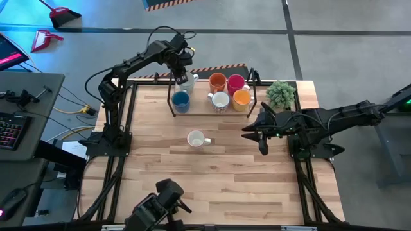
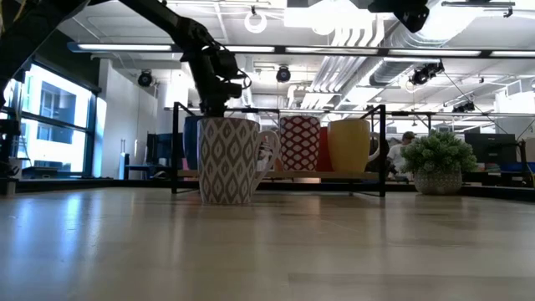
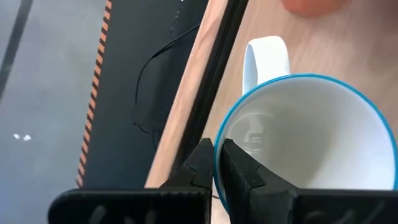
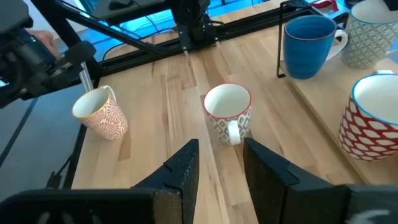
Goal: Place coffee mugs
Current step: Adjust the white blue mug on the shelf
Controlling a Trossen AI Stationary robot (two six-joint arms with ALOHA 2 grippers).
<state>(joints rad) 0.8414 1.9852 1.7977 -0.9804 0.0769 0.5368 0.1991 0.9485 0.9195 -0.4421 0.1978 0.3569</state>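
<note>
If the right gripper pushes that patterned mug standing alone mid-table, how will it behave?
The patterned mug looks rigid ceramic, so probably stiff and breakable. Upright on the smooth wooden table, it likely slides rather than tips. Its side handle may turn it.

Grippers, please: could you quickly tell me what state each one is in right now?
Left gripper: closed on the rim of the blue-rimmed white mug.
Right gripper: open, holding nothing.

Two black jointed arms, thin cable loops, matte angular fingers [image 4: 183,171].
</note>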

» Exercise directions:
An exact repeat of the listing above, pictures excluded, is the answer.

» Answer space:
Goal: Place coffee mugs
Current step: Adjust the white blue mug on the shelf
Controlling a Trossen AI Stationary robot (two six-joint arms with ALOHA 2 grippers).
<state>(joints rad) 0.8414 1.9852 1.7977 -0.9804 0.0769 0.5368 0.1991 0.9485 0.9195 -0.4421 0.1978 0.3569</state>
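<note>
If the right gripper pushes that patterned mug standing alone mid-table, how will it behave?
The patterned mug looks rigid ceramic, so probably stiff and breakable. Upright on the smooth wooden table, it likely slides rather than tips. Its side handle may turn it.

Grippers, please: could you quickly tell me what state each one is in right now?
Left gripper: closed on the rim of the blue-rimmed white mug.
Right gripper: open, holding nothing.

Two black jointed arms, thin cable loops, matte angular fingers [image 4: 183,171].
</note>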

No further answer will be given.